Ok, there’s a high chance that the answer is there. Let’s see if Rerank can help us find it. The following function calls the Rerank endpoint. Its inputs are the query, the responses, and the number of responses we’d like to retrieve.

def rerank_responses(query, responses, num_responses=3):
    reranked_responses = co.rerank(
        query = query,
        documents = responses,
        top_n = num_responses,
        model = 'rerank-english-v3.0',
        return_documents=True
    )
    return reranked_responses

Rerank will output the result, as well as the relevance score. Let’s look at the top 3 results.

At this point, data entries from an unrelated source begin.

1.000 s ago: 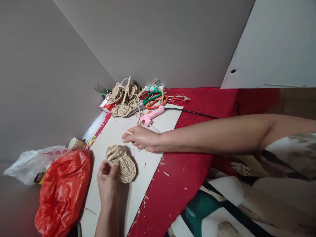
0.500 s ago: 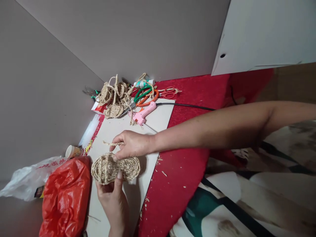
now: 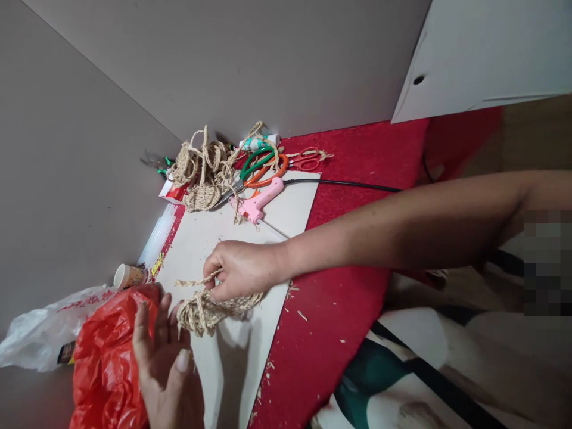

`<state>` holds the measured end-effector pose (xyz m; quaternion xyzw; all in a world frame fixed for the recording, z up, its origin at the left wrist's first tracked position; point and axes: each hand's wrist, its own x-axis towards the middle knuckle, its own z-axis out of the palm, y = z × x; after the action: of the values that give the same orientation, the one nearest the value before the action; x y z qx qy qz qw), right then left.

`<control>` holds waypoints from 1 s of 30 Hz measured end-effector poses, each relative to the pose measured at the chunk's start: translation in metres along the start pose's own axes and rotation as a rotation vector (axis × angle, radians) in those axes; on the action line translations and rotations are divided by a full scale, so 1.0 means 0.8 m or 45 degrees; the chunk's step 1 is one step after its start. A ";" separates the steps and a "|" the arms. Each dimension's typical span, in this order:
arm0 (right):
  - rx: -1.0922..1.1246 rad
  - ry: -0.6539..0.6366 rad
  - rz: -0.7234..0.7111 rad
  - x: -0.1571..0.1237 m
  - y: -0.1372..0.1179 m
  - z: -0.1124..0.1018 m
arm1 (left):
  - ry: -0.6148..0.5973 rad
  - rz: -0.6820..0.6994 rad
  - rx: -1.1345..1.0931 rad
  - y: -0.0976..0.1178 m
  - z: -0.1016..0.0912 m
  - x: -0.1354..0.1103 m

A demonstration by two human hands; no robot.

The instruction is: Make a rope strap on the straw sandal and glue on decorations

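A small slipper-shaped piece (image 3: 196,317) of coiled, braided straw cord is held over the white board, tilted so that its edge faces me. My right hand (image 3: 245,268) is closed on its upper side and covers part of it. A loose braided cord end (image 3: 192,282) sticks out leftward from between the right hand's fingers. My left hand (image 3: 167,363) is open just below and left of the piece, palm up with the fingers spread. Whether its fingertips touch the straw I cannot tell.
On the white board (image 3: 196,232) lie a pink glue gun (image 3: 259,202) with a black cable and green-and-orange-handled scissors (image 3: 259,167). Beside them are straw pieces (image 3: 203,196) and red scissors (image 3: 308,159). A red plastic bag (image 3: 111,357) and paper cup (image 3: 127,276) stand left, near the walls.
My left hand has let go of the straw piece and moved left and down, its fingers spreading. My right hand has closed on the piece and tilted it.
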<state>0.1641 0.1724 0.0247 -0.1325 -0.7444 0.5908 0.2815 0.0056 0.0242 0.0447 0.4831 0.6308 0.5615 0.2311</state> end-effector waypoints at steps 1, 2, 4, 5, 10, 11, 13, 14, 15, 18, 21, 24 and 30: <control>-0.051 -0.037 -0.012 -0.001 0.000 0.001 | -0.022 0.027 0.030 0.003 -0.002 -0.001; -0.089 -0.073 -0.011 -0.002 0.000 0.002 | -0.046 0.036 0.075 0.005 -0.003 -0.003; -0.113 -0.136 0.027 -0.006 -0.001 0.005 | -0.063 -0.023 0.193 0.003 0.000 -0.012; -0.115 -0.167 0.052 -0.008 -0.001 0.006 | -0.051 -0.065 0.243 0.001 0.003 -0.017; -0.093 -0.263 0.107 -0.011 0.003 0.011 | 0.009 -0.207 0.314 -0.004 0.013 -0.030; -0.090 -0.262 0.109 -0.011 0.004 0.012 | 0.009 -0.228 0.319 -0.004 0.014 -0.030; -0.089 -0.254 0.113 -0.010 0.008 0.013 | 0.025 -0.257 0.334 -0.003 0.015 -0.028; -0.091 -0.254 0.115 -0.010 0.009 0.013 | 0.040 -0.260 0.342 -0.004 0.015 -0.027; -0.091 -0.258 0.115 -0.010 0.009 0.014 | 0.051 -0.261 0.353 -0.005 0.016 -0.026; -0.088 -0.226 0.103 -0.009 0.008 0.010 | 0.086 -0.310 0.389 -0.009 0.018 -0.024; -0.044 -0.079 0.018 -0.008 0.001 0.003 | 0.131 -0.452 0.354 -0.015 0.019 -0.024; -0.054 0.078 -0.071 -0.009 -0.007 -0.002 | 0.193 -0.539 0.287 -0.019 0.018 -0.024; -0.307 -0.061 -0.059 -0.014 -0.007 0.005 | 0.222 -0.554 0.331 -0.021 0.021 -0.028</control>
<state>0.1718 0.1618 0.0264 -0.1338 -0.8194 0.4934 0.2593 0.0234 0.0145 0.0189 0.3117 0.8042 0.4522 0.2272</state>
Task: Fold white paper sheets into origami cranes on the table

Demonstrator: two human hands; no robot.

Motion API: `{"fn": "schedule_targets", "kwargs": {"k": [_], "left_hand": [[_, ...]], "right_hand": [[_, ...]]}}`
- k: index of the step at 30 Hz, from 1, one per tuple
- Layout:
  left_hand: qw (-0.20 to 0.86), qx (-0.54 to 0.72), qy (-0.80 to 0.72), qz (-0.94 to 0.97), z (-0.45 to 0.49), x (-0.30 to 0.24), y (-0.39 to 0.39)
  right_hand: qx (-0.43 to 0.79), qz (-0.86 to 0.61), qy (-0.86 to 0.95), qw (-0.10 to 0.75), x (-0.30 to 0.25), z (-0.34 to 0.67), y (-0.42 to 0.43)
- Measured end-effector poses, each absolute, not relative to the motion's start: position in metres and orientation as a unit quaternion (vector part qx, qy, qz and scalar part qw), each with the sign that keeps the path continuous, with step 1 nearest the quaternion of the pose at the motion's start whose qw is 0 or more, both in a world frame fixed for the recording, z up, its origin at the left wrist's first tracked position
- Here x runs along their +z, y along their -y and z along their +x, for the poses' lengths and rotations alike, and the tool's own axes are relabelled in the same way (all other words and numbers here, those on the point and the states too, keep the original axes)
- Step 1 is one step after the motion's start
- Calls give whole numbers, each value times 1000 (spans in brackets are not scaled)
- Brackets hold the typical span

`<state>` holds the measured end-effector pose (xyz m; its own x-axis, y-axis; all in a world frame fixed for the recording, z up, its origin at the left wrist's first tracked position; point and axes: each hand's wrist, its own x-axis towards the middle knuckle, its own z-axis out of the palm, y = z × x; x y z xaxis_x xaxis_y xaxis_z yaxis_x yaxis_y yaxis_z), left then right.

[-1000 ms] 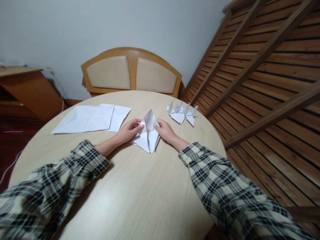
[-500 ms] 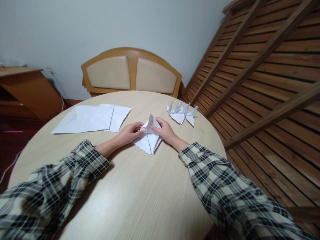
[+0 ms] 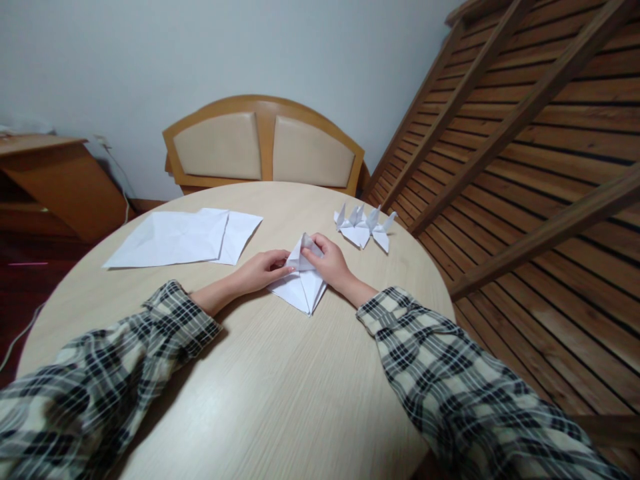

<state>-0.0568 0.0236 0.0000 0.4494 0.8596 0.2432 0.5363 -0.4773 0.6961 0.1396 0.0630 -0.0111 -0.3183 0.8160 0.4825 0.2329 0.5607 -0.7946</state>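
Observation:
A half-folded piece of white paper point(image 3: 303, 288) lies on the round wooden table point(image 3: 270, 373), its point toward me. My left hand point(image 3: 261, 270) rests on its left side, fingertips pressing the paper down. My right hand point(image 3: 330, 263) pinches the raised top flap of the same piece between thumb and fingers. Both arms wear checked sleeves.
Flat white sheets point(image 3: 183, 237) lie at the table's far left. Folded paper cranes point(image 3: 364, 227) stand at the far right. A padded wooden chair point(image 3: 263, 145) faces me behind the table. A slatted wooden frame point(image 3: 525, 133) leans at the right; a wooden cabinet point(image 3: 55, 180) at the left.
The tall upper flap of the paper has been brought down lower and flatter. My right hand moved up onto the flap's tip; my left hand's fingers slid to the fold's centre.

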Motion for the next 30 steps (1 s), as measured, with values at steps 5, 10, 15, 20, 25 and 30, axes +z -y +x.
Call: {"fn": "schedule_targets", "kwargs": {"k": [5,10,15,20,25,30], "left_hand": [[274,294,-436,805,-58,-3,-26],[266,295,-455,797,-61,-8,-29],[258,330,-480,771,-63,-12,-33],[225,346,-525,744,-62,-10,-33],[192,372,-552,721,-61,-7,-32],[201,386,-564,702,-63,-11,-34]], "right_hand": [[314,-339,743,484,-12,139,-65],[342,-332,721,503,-17,140,-70],[383,-353,680,517,-22,140,-74],[431,-367,655,501,-23,139,-78],[400,-410,660,486,-26,142,-80],[397,-424,667,467,-28,142,-80]]}}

Query: “Who was the first person to win two Nobel prizes?”

Responses:

Nobel Prize: “Five people have received two Nobel Prizes. Marie Curie received the …”
Relevance score: 1.00
Nobel Prize: “In terms of the most prestigious awards in STEM fields, only a small …”
Relevance score: 0.97
Nobel Prize in Literature: “There are also prizes for honouring the lifetime achievement of writers …”
Relevance score: 0.87

Well, that certainly improved the keyword search results! Even though the third result doesn’t work, the first two retrieved the correct article that contains the answer. Notice that the relevance score for both is close to 1.

Conclusion

ReRank is a very useful method to find the most relevant responses to a particular query. It is very useful as a way to improve keyword search for dense retrieval. In this lab, we used it to vastly improve the results of keyword search, by first using keyword search to retrieve 100 potential documents that may contain the answer, and then using ReRank to retrieve the top 3 among those. We encourage you to try ReRank to improve the other searches we performed in the previous labs, and check your results!